La numérotation « entièrement repensée » reposera sur trois chiffres, selon un modèle similaire à la numérotation à bord des TGV Ouigo, adoptée depuis 2013 « et qui a démontré son efficacité », selon la SNCF. Si un TGV Inoui est composé de deux rames, dans les voitures 1 à 8 de la première rame, le premier chiffre correspondra au numéro de la voiture. Pour les voitures 11 à 18 de la deuxième rame, le chiffre 2 précèdera le numéro de la voiture. Ainsi, par exemple, la place 58, qui se trouve en voiture ou en voiture 12, sera indiquée 258.
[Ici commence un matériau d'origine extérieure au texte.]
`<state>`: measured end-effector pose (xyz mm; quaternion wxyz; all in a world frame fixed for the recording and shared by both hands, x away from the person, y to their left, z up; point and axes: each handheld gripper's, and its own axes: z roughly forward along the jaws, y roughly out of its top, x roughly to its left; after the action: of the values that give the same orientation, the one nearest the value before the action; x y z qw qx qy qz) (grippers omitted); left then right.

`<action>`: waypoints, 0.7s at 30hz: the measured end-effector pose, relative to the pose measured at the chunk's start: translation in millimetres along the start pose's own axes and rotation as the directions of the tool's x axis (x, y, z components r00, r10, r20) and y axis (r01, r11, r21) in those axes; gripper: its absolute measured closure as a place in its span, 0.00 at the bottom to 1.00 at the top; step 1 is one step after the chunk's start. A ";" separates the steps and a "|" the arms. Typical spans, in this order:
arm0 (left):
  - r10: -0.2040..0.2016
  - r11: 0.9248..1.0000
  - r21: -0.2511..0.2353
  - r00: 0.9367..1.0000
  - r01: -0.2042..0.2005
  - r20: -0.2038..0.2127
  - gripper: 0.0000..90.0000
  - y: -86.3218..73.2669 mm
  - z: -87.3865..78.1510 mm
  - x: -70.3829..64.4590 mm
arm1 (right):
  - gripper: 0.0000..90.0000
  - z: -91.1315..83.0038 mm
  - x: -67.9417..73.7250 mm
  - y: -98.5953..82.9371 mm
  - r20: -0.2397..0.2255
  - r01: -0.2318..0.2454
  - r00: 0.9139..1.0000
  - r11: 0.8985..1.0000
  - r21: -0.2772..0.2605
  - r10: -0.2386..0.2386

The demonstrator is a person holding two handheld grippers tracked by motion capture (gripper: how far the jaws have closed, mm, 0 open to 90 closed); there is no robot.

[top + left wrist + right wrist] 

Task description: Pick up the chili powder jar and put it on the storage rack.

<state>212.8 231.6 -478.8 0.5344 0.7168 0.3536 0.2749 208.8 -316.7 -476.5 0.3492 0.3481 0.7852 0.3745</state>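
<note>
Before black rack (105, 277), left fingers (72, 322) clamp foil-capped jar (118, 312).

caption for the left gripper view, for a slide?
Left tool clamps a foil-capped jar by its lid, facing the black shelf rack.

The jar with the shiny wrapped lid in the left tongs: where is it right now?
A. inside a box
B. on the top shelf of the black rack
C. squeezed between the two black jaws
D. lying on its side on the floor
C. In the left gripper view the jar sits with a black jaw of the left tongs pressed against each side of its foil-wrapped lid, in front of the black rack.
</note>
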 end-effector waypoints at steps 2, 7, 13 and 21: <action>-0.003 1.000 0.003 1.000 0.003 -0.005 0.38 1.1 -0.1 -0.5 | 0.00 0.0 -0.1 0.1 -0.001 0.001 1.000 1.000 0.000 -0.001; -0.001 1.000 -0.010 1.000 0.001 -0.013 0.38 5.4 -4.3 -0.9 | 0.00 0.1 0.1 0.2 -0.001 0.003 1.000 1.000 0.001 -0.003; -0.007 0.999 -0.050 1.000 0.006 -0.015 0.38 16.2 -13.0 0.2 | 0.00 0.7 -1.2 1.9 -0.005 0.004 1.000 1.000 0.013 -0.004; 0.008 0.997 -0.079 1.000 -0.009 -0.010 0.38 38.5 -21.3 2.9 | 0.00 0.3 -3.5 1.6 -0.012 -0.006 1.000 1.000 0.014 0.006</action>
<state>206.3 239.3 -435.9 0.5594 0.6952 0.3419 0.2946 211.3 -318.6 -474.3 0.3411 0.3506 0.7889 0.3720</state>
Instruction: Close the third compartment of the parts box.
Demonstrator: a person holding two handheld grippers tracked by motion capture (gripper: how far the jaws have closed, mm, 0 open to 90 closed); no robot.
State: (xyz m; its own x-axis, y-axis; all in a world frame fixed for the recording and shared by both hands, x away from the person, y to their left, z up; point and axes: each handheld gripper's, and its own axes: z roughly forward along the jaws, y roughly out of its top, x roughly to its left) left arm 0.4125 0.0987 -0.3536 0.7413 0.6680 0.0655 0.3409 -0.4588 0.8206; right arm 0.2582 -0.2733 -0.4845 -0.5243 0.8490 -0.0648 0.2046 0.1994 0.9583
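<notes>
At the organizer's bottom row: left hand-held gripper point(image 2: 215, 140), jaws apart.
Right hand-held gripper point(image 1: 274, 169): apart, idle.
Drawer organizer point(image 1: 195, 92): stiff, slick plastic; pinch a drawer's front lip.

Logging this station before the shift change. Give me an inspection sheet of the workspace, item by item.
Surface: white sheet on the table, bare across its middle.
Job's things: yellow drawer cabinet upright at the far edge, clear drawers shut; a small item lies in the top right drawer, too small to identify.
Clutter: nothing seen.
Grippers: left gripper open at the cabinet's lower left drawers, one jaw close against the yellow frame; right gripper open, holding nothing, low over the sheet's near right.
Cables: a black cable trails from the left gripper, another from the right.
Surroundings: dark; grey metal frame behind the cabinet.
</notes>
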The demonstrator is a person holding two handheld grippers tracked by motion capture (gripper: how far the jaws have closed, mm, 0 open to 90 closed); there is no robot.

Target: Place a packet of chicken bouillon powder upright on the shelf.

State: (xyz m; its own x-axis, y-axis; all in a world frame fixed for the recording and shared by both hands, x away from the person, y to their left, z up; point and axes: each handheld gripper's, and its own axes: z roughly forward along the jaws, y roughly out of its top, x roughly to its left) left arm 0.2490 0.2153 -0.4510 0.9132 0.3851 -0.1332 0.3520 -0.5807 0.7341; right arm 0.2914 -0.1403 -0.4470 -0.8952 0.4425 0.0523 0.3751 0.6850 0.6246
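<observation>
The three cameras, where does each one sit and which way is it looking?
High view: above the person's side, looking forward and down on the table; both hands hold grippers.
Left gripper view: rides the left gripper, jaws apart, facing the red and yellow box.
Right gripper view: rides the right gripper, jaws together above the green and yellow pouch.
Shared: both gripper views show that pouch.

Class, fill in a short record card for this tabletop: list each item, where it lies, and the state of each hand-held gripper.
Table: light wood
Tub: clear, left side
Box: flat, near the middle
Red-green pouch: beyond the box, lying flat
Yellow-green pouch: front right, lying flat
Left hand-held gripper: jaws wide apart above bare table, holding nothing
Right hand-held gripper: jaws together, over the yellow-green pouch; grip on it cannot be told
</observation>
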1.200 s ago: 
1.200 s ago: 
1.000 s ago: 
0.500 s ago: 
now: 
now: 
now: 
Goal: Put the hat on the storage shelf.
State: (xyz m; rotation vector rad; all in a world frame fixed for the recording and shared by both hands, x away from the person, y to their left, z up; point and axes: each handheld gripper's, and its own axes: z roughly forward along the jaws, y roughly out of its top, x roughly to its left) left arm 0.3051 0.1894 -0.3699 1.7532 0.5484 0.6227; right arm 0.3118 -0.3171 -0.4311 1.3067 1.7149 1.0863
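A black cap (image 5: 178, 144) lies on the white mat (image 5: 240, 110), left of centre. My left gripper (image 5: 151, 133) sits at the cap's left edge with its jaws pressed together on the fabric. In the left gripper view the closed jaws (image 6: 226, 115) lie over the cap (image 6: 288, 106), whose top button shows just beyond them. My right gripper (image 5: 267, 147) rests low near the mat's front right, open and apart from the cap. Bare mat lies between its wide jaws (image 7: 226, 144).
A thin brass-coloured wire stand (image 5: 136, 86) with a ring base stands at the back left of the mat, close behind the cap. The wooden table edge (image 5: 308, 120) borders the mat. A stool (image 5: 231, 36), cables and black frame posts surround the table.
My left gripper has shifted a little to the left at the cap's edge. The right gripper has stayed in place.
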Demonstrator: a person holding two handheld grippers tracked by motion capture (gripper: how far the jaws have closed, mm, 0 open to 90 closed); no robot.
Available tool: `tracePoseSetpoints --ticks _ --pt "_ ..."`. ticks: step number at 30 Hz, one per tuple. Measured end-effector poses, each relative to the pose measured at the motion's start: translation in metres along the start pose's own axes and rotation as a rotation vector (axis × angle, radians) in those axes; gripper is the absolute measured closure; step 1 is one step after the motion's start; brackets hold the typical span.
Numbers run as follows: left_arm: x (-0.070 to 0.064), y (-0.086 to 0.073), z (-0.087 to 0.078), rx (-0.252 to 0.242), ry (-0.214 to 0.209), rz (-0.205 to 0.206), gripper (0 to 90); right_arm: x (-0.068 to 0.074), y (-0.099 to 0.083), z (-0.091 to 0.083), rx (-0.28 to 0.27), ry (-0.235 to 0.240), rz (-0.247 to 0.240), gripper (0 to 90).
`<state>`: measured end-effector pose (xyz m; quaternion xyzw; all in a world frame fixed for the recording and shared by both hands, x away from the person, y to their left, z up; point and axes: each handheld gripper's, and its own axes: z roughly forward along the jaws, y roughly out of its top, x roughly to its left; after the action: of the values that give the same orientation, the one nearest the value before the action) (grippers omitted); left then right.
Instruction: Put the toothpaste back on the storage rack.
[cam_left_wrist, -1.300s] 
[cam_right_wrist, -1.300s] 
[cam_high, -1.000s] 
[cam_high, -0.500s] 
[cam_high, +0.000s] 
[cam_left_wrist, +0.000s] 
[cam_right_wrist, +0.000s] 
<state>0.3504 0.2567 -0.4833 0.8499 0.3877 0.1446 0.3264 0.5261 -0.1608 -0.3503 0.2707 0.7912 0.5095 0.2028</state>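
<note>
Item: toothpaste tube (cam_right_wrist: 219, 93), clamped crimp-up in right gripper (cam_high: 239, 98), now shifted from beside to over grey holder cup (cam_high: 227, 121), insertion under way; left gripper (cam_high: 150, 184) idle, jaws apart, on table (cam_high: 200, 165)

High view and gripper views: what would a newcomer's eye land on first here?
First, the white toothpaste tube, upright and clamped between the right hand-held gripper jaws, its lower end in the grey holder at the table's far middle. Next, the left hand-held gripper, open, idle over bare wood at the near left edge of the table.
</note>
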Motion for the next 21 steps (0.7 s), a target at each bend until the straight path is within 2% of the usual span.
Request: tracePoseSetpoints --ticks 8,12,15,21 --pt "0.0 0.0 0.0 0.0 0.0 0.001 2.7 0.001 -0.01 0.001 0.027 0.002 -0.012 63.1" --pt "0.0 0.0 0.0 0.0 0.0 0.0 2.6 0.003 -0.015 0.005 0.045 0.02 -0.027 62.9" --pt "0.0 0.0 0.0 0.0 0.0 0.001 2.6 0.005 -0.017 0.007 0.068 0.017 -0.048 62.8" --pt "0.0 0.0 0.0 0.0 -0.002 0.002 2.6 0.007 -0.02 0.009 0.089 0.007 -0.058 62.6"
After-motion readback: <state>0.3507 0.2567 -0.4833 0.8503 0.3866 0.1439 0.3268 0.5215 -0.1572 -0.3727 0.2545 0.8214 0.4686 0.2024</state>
Le numéro de la voiture restera toujours précisé sur les billets pour faciliter une identification rapide pour l’embarquement et pour éviter toute confusion entre deux places portant le même numéro au sein d’un même TGV composé de deux rames.

A l’intérieur, la disposition des sièges suivra une logique continue. Les numéros s’enchaîneront dans l’ordre croissant de gauche à droite, en commençant par l’entrée de la voiture. Dans les rames à deux niveaux, en salle basse, les sièges seront toujours numérotés de 1 à 39, puis se poursuivront à partir de 40 en salle haute.

Pour simplifier le repérage, comme aujourd’hui, le billet continuera également d’indiquer si la place se situe en haut ou en bas.